PLX

Protalix BioTherapeutics, Inc.

4
SEC 8-K Filings Analyzed
Mar 09, 2026 – May 21, 2026
Date Range
⚪ 4 low
Severity Breakdown

Filing Analysis

📢 Regulation FD Disclosure Filed May 21, 2026
⚪ LOW

Protalix BioTherapeutics, Inc. filed a Form 8-K to announce that it has posted its May 2026 corporate presentation to its website.

📋 Key Facts

  • On May 21, 2026, the company posted its corporate presentation to its website.
  • The presentation is furnished as Exhibit 99.1 to the Current Report.
  • The filing is submitted under Item 7.01 (Regulation FD Disclosure) and is not deemed 'filed' for purposes of Section 18 of the Exchange Act.
📢 Regulation FD Disclosure Filed May 13, 2026
⚪ LOW

Protalix BioTherapeutics announced its financial results for the first quarter ended March 31, 2026, along with business and clinical updates.

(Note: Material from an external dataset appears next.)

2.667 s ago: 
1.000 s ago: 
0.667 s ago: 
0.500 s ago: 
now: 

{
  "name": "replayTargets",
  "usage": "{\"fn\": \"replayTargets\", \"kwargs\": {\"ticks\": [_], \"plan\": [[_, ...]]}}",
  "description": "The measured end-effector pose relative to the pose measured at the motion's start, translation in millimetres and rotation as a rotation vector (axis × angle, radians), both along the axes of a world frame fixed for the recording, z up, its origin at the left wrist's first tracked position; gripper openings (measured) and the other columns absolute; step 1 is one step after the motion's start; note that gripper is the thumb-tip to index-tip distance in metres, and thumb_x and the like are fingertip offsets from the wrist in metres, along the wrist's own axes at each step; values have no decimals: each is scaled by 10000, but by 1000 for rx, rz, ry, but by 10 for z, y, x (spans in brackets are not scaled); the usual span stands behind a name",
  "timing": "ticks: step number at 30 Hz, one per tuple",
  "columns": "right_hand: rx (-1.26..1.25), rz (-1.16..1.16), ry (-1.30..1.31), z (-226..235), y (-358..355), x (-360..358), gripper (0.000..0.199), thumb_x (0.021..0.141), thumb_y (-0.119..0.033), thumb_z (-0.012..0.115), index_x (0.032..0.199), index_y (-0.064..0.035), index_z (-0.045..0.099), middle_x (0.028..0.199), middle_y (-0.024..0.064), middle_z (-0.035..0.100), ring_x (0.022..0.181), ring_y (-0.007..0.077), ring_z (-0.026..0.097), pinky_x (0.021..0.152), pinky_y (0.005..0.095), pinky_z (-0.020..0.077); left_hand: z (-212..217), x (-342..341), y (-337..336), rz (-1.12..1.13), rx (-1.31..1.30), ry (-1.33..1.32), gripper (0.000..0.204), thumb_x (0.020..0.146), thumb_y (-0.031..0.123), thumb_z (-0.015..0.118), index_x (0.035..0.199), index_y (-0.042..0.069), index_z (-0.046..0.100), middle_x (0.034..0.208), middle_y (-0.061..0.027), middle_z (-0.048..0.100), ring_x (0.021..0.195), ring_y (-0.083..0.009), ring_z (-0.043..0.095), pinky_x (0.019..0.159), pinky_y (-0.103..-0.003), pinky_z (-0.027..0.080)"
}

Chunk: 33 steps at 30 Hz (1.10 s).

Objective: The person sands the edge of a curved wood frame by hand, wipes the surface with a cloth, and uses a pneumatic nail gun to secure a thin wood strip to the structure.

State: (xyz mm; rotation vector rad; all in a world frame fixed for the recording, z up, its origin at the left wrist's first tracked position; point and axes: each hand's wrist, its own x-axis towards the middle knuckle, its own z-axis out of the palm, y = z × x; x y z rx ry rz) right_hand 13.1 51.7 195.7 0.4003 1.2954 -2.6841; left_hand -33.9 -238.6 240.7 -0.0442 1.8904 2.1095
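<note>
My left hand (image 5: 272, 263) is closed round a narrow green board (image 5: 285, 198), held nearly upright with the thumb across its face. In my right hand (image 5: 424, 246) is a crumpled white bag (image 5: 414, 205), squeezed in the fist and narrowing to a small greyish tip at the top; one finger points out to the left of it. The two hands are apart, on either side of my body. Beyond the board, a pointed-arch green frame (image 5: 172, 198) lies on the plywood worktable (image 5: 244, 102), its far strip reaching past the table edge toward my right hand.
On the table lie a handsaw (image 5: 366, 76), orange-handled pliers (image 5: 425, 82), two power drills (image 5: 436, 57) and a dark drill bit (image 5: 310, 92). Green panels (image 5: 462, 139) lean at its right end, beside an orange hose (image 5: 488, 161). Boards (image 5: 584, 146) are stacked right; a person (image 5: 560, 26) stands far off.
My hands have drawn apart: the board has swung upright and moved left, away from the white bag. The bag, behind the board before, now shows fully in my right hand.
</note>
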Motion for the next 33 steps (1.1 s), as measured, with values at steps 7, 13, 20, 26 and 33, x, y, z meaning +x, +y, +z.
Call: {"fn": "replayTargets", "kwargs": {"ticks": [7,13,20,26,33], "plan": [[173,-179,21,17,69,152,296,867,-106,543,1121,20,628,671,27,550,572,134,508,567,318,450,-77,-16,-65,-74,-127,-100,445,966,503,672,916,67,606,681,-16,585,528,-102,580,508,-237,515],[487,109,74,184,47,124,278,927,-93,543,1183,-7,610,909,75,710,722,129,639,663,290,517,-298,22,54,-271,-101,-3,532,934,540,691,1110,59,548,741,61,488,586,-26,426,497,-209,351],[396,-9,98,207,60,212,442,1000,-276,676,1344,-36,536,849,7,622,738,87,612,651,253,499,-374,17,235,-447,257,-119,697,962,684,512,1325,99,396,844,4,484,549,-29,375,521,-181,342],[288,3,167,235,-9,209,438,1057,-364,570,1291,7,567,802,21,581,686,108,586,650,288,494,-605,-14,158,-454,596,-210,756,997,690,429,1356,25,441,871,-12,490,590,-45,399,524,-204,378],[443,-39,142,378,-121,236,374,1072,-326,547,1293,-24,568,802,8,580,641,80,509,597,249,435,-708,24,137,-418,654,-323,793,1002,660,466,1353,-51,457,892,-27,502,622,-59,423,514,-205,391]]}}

The information was provided via a press release furnished as an exhibit to the filing.

📋 Key Facts

  • Announced financial results for the fiscal quarter ended March 31, 2026
  • Provided a business and clinical update in the accompanying press release (Exhibit 99.1)
  • The report was filed under Item 2.02, Results of Operations and Financial Condition
  • The filing date is May 13, 2026
📢 Regulation FD Disclosure Filed Mar 18, 2026
⚪ LOW

Protalix BioTherapeutics announced its financial results for the fiscal year ended December 31, 2025, and provided a business and clinical update.

📋 Key Facts

  • The filing was made on March 18, 2026, to report results for the fiscal year ended December 31, 2025.
  • The company furnished a press release as Exhibit 99.1 containing the financial data and clinical updates.
  • The report was filed under Item 2.02 (Results of Operations and Financial Condition).
  • The information in the report is furnished and not deemed 'filed' for purposes of Section 18 of the Exchange Act.
📄 Other SEC Filing Filed Mar 09, 2026
⚪ LOW

Protalix BioTherapeutics announced that the European Commission has approved a new 2 mg/kg every-4-weeks (E4W) dosing regimen for Elfabrio® (pegunigalsidase alfa). This approval provides an additional dosing option for adults living with Fabry disease who are stable on Enzyme Replacement Therapy.

📋 Key Facts

  • On March 9, 2026, the European Commission (EC) approved a 2 mg/kg every-4-weeks (E4W) dosing regimen for Elfabrio®.
  • The approval is specifically for adults living with Fabry disease who are stable with an Enzyme Replacement Therapy (ERT).
  • The EC decision follows a positive opinion from the Committee for Medicinal Products for Human Use (CHMP) of the European Medicines Agency (EMA).
  • Elfabrio® is being commercialized in partnership with Chiesi Global Rare Diseases, a unit of Chiesi Farmaceutici S.p.A.
Disclaimer: This analysis is generated by AI and is for informational purposes only. It does not constitute financial advice, investment recommendations, or an offer to buy or sell securities. Always review the original SEC filings and consult a financial advisor before making investment decisions.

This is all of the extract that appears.